Nel tempo l’ipotesi di fondo degli scienziati dell’Ipcc è stata corroborata da un numero crescente di fatti e oggi sono davvero pochissimi coloro che la mettono in discussione. Davvero pochi come l’Ipcc hanno saputo darci l’idea che viviamo tutti sul un unico e medesimo pianeta; che l’uomo è diventato un attore ecologico globale e che occorre un «governo mondiale» dei problemi ecologici.

E, infatti, il lavoro dell’Ipcc ha consentito di elaborare sia la Convenzione sui cambiamenti del clima - ovvero la legge quadro con cui la comunità internazionale ha ufficialmente riconosciuto nel 1992 a Rio de Janeiro l’esistenza del problema - sia il protocollo di Kyoto - la legge attuativa della Convenzione con cui l’umanità (o, almeno, una parte di essa) ha deciso di agire per contrastare i cambiamenti climatici e costruire un futuro più desiderabile.

Tra la parte dell’umanità che ha fatto più fatica a riconoscere prima la validità dell’analisi scientifica poi le indicazioni operative dell’IPCC ci sono proprio gli Stati Uniti, il paese di Al Gore.
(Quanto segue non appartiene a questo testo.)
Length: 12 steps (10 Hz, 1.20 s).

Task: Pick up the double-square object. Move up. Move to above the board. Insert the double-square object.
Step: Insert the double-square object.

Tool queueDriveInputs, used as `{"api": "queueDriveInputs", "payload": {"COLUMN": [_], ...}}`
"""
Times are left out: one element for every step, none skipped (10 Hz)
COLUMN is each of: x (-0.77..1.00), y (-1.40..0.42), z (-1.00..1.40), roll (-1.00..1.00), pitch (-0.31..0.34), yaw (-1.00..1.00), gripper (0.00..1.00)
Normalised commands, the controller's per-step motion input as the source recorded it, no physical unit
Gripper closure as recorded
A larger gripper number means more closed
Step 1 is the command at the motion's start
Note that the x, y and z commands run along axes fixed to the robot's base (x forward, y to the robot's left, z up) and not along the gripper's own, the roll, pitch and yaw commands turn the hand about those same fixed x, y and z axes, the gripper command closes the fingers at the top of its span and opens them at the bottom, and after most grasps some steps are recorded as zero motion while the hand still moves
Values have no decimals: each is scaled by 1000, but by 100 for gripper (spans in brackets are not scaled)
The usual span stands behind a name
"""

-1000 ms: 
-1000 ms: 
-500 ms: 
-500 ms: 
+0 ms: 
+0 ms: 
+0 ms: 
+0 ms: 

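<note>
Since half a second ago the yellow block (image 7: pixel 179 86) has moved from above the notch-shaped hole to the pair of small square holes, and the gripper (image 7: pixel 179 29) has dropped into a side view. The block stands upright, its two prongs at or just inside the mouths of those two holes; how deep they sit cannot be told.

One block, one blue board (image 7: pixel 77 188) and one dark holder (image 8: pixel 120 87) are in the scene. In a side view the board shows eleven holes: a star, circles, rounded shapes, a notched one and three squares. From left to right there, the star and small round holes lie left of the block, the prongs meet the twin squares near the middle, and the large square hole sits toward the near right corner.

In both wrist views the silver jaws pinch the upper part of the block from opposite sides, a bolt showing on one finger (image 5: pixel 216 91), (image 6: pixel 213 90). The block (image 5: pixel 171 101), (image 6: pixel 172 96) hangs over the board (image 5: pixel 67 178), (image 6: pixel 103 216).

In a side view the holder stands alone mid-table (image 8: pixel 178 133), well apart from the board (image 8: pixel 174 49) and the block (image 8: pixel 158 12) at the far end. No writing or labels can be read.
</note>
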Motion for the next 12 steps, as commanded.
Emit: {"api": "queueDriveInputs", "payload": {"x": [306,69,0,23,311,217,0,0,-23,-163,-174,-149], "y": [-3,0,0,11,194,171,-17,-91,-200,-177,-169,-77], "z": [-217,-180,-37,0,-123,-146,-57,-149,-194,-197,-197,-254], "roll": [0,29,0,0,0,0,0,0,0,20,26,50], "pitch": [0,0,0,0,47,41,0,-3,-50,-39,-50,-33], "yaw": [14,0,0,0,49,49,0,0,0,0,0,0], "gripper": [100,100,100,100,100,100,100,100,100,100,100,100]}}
Che non ha aderito al protocollo di Kyoto e che tuttora, col presidente George W. Bush, rifiuta di intraprendere la strada della riduzione ben cadenzata delle emissioni di gas serra.

Oggi, tuttavia, negli Stati Uniti è in corso un radicale mutamento dell’opinione pubblica. Sta crescendo (fino a diventare, forse, maggioritaria) la consapevolezza che il problema del clima esiste e che gli Usa devono fare la loro (non piccola) parte per cercare di risolverlo. Una parte notevole di questo cambiamento deve essere attribuita all’azione di Al Gore, politica e divulgativa. Un’azione che ha avuto molti riconoscimenti: oltre al Nobel per la pace, quest’anno Al Gore - realizzando un’accoppiata senza precedenti - ha vinto il premio Oscar per il suo film/documentario «An inconvenient truth» («Una verità scomoda» secondo una traduzione che non rende appieno il significato del titolo).

C’è solo un neo nella limpida azione di Gore. Lui è stato vicepresidente degli Stati Uniti per otto anni, prima di Bush. Vero è che in quella veste non aveva grandi poteri, ma è un fatto che, anche negli anni del ticket Clinton-Gore, gli Usa hanno rifiutato di sottoscrivere il protocollo di Kyoto e di prendere impegni concreti per ridurre le emissioni. Per cancellare questa ombra forse sarebbe opportuno che il covincitore (con merito) del Premio Nobel per la pace 2007 chiarisse perché.